In other words, the students provide evidence that what Lynn Worsham has called the "pedagogical imperative" operates from below as well as above--that students, as much as teachers, hold an overriding desire to convert writing theory into classroom practice. The students believed that the goal of their required first-year course was to improve their writing, and for that reason my effort to pose writing as a subject of analysis was misguided at best and at worst impertinent and irrelevant. (20, 21)

This entry is getting long, so I'll just wrap up to say three things:

(1) I realize many people in the field are further along the writing as study path than I am--that's why I'm increasingly interested in new media studies, where such inquiry seems to be happening more than in other pockets of the field.

(2) Trimbur's emphasis on the noun somewhat troubles me, since I think the emphasis can still be on a verb form, but a verb form differently inflected, perhaps, or with a different subject,

(3) I plan to invite graduate students in my "Theory and Practice of College Composition" class to engage in writing this semester at least as much as in the study of pedagogy.

OK, one more thing: really, let's do another carnival. On an article, which seems to maybe be easier than books. I know we're all busy right now, so think about late February/early March.

15 comments:

Anonymous said...

OK, one more thing: really, let's do another carnival. On an article, which seems to maybe be easier than books.

I'm in.

gvcarter said...

sure.shore.less

Anonymous said...

I'm game -- but, more importantly, have you got power?

Donna said...

Thanks to all who've signed up for a future carnival. Don't be shy: keep those comments coming. Suggestions for articles welcome, too.

I've GOT the power! Thanks for asking, Anne.

Actually, I should knock on wood (plastic, pixels, what have you)--the weather service warns us not to get cocky--the winds are coming and could knock down power lines yet. But so far, we're ok here in Columbia. John in St. Louis is the one to worry about--or Lanette and Keri in Springfield. Fellow Missourians--how's your power?

And, um, Geoff: wha? I feel as though I should understand. But it's late. I don't.

Anonymous said...

Maybe we should keep an eye out for new articles. I'd like to do something new - though revisiting is also an idea...Heilker has a piece on the essay in the new CCC (read his book on the essay years ago...).

Donna said...

Yes--a quarterly carnival, moving through different journals. I like that idea a lot. So let's do it.

bdegenaro said...

Why do books designed to introduce new composition teachers to composition (like the two Fulkerson compares) actually deal very little with writing itself?

I think part of it is that the notion of "writing" already has wide circulation, independent of 'writing as a discipline.' So the discipline lays claim to particular niches: (certain genres like The Rhetorical Analysis Essay; certain practices like the teaching of first-year writing courses).

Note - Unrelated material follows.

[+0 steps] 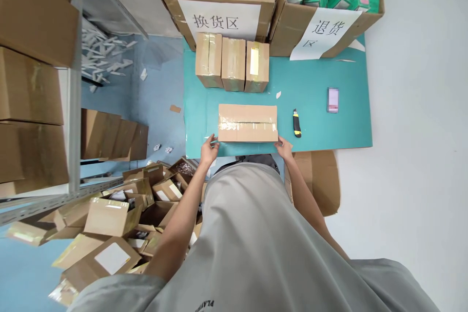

BTW, count me in for an article carnival

gvcarter said...

Oh, it was late when I posted too, Donna. Saying "sure" got me thinking of Cynthia Haynes's "Writing Off Shore," and that these carnivals offer just such an opportunity. More or less.

In other words, to enter into the carnival is to push off from sure into shore.less.

Too much to unpack at such a late hour, but this communicates what is simply a willingness to drift ...

Derek said...

Late February, yeah? And we'll take up Trimbur's article? This?

Sounds good to me.

Anonymous said...

I'm in for Trimbur or something "more recent".